## WHAT YOU HAVE TO DO
Write out the stretch of lines below that begins at the line with "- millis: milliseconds" and ends at the line with "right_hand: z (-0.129", including both, exactly as given and nothing more.
#####
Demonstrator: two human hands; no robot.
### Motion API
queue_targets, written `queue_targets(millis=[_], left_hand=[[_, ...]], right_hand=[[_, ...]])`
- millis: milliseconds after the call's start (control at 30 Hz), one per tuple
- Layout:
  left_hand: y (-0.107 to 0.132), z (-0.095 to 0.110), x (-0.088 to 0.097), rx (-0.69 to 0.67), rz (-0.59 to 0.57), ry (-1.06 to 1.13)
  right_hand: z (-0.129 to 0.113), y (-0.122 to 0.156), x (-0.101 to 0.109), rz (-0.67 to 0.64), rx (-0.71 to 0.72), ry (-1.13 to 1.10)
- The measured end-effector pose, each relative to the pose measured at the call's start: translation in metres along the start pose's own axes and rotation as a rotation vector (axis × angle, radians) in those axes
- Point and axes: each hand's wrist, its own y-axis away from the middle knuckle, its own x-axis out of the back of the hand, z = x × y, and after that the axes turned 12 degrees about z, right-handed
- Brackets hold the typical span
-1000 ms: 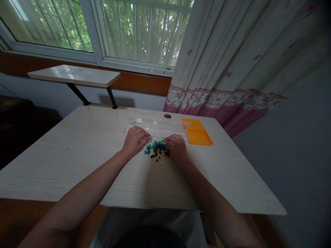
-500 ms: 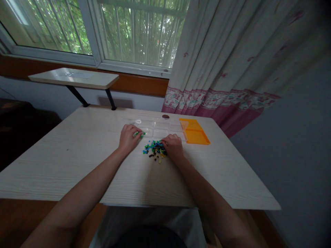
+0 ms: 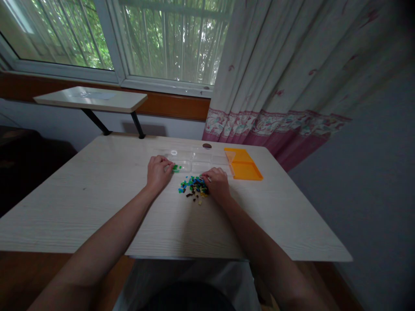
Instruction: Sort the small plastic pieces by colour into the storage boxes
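Observation:
Small building bricks in blue, green, black and yellow lie in a loose heap on the table. At the heap's right side is my right hand, fingers pinched together at its edge; what they hold is too small to name. My left hand rests at the near left corner of a clear compartment tray, its fingers curled together, and whatever is between them is hidden. Just beyond those fingertips, several green bricks sit in the tray's near left compartment.
To the tray's right lies an orange plastic lid or case. A dark oval spot marks the table's back edge. Back left, a small raised shelf stands on black legs. A curtain hangs behind the table.
My left hand has shifted slightly left, away from the green bricks, which now show more fully in the compartment. My right hand has stayed by the heap.

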Motion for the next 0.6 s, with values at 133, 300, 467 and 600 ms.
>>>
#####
## ANSWER SPACE
- millis: milliseconds after the call's start (control at 30 Hz), one per tuple
- Layout:
  left_hand: y (-0.107 to 0.132), z (-0.095 to 0.110), x (-0.088 to 0.097), rx (-0.69 to 0.67), rz (-0.59 to 0.57), ry (-1.06 to 1.13)
  right_hand: z (-0.129 to 0.113), y (-0.122 to 0.156), x (-0.101 to 0.109), rz (-0.67 to 0.64), rx (-0.71 to 0.72), ry (-1.13 to 1.10)

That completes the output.